But if he played the game now, maybe he could find out where all this was going.
"So what's in it for me?" Jack asked.
"Command of Project Raven, Colonel O'Neill. At present, we are a joint military and civilian project, and there would be no objections if you wished to retire from the Air Force. I believe your degree is in aeronautical engineering?" When Jack nodded Barnard went on. "At present, Project Raven is expected to last ten years, with a yearly budget of four billion dollars. We operate out of Groom Lake. We are guaranteed four billion a year. Any significant breakthroughs or viable prototypes could mean an expansion of the project into the scientific and asteroid-defense contingencies." Barnard took a list from the pile of documents. "Your choice of test flight personnel, scientific and engineering personnel; provided they pass security clearance." Barnard sat back and gave Jack another of those unreadable looks.
Jack just stared at him for a moment. "You want an answer now?"
"No. I realize this is not something that can be decided on the spur of the moment. I believe you'll be at Dryden for several days?"
Jack nodded. "Logging some hours. I've got old friends there, they let me take some of the old experimental prototypes out for exercise once or twice a year."
"We will contact you again before you leave." Barnard gathered up the pictures, schematics and documents and put them back in his briefcase, locking it firmly. He got to his feet and walked to the door, pounded on it twice.
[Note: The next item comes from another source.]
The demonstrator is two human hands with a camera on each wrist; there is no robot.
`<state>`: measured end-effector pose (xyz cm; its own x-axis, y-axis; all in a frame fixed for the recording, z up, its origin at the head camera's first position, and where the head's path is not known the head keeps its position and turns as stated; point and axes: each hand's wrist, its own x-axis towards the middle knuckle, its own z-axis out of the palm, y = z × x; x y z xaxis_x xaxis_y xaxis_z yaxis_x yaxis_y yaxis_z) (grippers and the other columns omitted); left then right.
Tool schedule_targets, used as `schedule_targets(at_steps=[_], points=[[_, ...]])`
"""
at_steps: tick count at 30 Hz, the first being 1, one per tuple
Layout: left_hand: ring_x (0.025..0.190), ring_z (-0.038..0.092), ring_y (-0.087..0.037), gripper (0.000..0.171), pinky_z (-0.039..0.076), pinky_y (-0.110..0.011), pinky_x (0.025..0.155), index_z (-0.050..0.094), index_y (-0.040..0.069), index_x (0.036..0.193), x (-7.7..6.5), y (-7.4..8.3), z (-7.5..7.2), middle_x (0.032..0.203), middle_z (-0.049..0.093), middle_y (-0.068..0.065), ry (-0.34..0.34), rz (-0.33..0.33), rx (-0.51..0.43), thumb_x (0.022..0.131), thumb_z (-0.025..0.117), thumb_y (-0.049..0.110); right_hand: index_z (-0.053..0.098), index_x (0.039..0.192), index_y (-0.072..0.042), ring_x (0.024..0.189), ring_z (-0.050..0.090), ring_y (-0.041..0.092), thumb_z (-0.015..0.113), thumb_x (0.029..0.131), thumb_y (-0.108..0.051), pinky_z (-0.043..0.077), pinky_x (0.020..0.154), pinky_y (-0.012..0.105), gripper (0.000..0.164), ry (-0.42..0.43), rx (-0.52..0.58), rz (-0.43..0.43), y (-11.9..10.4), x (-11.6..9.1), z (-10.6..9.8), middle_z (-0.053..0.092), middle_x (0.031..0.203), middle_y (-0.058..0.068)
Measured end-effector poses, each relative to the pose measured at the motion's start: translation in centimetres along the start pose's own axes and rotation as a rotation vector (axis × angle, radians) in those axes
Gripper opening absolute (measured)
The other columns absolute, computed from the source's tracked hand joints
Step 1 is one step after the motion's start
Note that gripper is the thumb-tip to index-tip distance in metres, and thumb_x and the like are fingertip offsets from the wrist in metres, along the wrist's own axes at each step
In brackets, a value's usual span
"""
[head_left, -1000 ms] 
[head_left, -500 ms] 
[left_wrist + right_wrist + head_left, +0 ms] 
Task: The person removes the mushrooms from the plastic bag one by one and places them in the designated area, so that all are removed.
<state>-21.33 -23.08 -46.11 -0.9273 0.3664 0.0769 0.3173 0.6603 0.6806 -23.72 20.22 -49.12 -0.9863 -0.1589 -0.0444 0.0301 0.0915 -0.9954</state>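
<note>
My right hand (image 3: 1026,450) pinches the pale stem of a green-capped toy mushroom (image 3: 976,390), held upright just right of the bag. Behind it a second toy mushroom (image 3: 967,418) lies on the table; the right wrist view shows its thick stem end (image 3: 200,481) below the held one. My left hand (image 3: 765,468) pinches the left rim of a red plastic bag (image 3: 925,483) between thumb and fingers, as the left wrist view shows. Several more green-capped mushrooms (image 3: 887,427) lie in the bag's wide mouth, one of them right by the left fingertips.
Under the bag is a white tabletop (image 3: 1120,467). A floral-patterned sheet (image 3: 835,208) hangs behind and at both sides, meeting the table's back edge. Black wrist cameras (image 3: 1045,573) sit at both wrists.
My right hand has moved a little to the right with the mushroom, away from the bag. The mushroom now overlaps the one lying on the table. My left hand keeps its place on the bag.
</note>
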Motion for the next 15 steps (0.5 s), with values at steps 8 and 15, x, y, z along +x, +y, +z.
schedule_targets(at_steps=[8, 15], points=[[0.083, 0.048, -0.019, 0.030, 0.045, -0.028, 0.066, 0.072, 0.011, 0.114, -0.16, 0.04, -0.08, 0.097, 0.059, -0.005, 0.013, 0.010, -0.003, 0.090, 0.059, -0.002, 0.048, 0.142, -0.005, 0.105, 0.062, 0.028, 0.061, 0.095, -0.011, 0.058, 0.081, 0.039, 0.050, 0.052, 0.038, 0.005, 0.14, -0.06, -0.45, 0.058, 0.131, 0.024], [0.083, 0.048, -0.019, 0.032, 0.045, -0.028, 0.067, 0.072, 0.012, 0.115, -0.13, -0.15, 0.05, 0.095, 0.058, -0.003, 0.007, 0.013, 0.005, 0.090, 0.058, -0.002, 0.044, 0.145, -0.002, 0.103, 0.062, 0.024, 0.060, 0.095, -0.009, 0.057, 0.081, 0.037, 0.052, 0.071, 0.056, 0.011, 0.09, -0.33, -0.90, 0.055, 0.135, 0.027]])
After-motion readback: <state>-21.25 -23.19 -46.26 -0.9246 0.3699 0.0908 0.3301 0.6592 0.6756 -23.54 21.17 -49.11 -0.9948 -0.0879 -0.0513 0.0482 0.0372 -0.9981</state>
The scrape of the locking bar moving aside, and Jack saw the two captains had been standing guard outside. Jack got to his feet and slipped out the door, his skin crawling at having to turn his back on Barnard.
The two captains escorted him to the car they'd arrived in. It was full night now over the desert, and far in the distance he saw the running lights of the F-14 over the mountains as it banked into a turn, the flare of engine fire as it kicked in its afterburners. Edwards was ablaze in light now, shimmering with heat haze as the earth gave up the heat from the day. Above, the galaxy stretched in a path of starlit glory.
He didn't mind the silence on the drive back. It gave him time to think.
==========
There was a long moment of silence as Jack stopped speaking, and then Daniel reached up to run his hand soothingly down Jack's back again.
"They don't know you work for the SGC," Daniel said softly after a moment.
"Security. Unless they've got someone inside the Mountain, they have no idea that I'm not warming a desk chair up in NORAD, plotting ephemeri for NEOs and tracking orbital junk."
"And this -- spacecraft -- they found... it's not Goa'uld?" Daniel asked.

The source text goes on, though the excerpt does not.